_What you will do_.
Look over the entries below. Report how many lines hold the word "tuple", and only that.

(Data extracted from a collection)
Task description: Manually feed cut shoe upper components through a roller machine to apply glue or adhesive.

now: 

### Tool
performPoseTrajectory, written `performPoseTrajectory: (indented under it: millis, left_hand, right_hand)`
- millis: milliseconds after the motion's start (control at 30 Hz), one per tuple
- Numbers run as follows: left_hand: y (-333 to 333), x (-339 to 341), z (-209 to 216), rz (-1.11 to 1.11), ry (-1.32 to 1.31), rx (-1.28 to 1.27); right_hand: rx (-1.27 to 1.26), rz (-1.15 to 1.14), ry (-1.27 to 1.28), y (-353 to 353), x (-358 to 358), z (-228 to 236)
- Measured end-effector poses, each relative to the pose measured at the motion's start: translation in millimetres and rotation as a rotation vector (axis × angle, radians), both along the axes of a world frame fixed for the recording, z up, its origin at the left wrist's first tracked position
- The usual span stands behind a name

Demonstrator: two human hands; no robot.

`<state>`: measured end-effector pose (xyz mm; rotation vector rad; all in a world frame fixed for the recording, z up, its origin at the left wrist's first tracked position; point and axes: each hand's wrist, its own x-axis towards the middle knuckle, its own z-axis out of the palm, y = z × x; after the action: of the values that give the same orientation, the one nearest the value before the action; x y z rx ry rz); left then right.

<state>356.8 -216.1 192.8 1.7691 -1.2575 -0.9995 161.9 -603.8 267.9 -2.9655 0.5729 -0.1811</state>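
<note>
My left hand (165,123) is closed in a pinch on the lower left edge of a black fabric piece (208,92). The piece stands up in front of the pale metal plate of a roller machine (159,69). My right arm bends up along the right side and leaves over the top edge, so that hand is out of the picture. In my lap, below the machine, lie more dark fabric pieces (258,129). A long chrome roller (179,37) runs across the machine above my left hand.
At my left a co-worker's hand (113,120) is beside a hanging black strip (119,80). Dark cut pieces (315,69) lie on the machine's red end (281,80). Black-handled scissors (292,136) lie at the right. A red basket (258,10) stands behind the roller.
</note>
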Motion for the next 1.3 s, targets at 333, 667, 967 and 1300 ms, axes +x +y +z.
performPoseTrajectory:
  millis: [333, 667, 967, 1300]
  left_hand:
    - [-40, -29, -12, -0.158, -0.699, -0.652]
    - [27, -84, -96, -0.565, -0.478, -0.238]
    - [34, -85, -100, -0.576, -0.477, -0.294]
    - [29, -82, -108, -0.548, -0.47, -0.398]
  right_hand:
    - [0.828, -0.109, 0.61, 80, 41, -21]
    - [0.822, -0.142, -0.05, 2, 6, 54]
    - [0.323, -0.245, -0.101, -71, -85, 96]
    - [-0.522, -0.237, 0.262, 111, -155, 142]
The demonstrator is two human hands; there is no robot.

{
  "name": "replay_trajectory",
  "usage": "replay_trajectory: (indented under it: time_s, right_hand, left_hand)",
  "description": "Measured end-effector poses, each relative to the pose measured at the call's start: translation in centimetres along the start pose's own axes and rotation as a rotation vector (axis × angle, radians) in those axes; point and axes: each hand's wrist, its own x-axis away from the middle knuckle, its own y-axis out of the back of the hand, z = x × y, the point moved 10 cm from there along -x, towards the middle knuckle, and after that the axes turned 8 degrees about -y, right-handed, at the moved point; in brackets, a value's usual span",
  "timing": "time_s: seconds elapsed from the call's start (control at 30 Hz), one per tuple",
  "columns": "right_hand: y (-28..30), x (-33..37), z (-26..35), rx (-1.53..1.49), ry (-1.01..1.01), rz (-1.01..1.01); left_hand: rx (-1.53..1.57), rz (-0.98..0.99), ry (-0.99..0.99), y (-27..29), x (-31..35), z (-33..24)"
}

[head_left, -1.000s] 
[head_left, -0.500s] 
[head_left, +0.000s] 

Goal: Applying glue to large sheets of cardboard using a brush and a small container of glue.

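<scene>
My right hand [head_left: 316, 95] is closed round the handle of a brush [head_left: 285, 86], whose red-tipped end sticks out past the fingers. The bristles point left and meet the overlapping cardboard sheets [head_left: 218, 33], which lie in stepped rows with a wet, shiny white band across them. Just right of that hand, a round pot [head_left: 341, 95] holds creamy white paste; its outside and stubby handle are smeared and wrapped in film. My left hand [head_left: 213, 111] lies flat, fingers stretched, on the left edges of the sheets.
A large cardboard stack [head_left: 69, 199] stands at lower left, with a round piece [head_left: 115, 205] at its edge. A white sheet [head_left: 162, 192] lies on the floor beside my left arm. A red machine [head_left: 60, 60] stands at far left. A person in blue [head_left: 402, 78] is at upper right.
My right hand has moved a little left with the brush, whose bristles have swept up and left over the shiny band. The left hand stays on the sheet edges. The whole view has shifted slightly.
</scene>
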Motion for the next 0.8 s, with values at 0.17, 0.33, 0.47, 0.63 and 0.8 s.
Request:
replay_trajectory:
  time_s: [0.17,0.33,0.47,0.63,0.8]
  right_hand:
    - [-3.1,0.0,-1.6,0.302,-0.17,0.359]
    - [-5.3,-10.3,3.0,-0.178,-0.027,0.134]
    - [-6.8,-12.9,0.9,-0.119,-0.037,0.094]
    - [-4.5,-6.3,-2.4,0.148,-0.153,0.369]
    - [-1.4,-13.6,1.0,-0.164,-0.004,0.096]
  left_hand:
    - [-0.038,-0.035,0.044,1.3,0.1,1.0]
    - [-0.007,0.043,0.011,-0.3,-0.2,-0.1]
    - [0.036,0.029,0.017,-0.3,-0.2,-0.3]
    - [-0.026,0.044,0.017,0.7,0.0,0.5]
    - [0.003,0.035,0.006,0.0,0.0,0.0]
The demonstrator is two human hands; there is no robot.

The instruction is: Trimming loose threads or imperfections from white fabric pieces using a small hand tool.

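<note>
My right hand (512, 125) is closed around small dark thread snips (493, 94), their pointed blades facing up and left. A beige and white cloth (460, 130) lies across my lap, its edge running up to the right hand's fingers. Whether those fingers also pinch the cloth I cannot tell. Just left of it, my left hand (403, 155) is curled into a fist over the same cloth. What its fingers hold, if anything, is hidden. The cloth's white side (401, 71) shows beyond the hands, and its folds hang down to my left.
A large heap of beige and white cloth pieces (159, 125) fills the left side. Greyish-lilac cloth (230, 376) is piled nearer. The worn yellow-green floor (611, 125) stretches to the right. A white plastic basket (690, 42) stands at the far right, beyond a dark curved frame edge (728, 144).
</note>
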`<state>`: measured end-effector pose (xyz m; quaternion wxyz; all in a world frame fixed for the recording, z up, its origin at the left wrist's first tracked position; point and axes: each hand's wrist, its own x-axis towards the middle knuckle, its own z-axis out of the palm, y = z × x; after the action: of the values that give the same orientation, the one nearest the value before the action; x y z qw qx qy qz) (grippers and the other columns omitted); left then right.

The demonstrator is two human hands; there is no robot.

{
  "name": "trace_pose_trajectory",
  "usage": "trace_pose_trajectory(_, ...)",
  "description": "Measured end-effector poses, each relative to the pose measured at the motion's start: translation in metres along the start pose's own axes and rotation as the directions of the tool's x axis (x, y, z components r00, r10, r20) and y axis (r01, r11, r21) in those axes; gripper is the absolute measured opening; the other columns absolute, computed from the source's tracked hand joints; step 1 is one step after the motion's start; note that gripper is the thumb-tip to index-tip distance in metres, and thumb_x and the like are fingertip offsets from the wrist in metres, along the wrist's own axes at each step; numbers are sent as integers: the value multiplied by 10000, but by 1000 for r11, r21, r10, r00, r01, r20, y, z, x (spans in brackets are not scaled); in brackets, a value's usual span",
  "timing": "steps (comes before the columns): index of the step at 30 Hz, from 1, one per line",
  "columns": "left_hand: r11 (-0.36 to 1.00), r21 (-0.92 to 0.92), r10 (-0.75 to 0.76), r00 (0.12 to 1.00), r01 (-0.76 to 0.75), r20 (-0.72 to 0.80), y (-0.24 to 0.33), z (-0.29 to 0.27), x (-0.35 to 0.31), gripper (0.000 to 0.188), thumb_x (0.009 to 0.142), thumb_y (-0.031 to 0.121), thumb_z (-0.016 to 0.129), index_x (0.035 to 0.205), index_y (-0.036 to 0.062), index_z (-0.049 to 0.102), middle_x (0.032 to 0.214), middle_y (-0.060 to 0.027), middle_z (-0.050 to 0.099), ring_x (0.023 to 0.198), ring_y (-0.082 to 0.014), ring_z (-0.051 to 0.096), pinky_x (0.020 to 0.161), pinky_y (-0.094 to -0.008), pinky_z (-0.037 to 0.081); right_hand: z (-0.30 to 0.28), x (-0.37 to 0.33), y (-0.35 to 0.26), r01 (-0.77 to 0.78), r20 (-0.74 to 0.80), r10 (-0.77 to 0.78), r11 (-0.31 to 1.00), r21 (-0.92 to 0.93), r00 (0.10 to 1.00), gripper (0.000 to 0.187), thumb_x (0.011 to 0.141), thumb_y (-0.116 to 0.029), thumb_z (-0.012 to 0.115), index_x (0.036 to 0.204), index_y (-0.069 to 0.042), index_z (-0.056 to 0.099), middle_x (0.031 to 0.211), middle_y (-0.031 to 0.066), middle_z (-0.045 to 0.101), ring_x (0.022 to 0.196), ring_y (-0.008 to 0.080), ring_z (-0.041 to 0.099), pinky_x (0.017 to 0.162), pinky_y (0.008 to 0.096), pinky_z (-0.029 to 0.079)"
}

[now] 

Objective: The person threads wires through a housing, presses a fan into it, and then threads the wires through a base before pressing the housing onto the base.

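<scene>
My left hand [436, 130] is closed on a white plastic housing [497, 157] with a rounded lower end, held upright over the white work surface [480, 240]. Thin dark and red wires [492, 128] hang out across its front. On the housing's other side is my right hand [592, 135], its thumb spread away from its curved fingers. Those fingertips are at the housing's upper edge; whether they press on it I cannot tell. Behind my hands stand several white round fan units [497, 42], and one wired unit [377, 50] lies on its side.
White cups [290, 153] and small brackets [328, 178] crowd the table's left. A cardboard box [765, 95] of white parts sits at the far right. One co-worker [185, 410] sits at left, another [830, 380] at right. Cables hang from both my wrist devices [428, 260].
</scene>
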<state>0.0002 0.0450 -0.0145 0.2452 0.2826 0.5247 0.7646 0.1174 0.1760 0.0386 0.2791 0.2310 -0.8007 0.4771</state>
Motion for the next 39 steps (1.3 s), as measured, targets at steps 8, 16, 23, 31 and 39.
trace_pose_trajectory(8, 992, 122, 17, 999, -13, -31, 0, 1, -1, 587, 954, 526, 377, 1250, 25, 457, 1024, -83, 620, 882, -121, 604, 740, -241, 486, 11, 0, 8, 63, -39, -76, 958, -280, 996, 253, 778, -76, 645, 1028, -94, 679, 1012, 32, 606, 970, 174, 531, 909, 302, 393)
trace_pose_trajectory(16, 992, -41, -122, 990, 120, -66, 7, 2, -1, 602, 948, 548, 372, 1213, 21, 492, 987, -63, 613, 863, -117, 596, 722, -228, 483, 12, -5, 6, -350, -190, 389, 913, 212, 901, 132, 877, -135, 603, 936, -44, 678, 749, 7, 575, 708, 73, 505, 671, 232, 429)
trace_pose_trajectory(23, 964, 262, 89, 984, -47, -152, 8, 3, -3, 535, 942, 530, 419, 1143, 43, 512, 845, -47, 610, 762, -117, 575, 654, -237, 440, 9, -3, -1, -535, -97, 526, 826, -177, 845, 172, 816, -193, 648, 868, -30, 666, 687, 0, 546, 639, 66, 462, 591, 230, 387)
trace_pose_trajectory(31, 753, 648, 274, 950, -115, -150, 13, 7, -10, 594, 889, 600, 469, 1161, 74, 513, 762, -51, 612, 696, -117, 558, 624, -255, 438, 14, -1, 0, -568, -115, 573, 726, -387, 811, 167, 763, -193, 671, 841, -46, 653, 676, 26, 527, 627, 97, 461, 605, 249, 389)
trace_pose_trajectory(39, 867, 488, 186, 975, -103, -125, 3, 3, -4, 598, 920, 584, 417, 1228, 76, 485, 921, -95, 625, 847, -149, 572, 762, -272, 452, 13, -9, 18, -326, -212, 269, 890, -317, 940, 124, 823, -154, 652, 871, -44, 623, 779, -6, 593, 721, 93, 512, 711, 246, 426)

_Solution to this exercise_.
2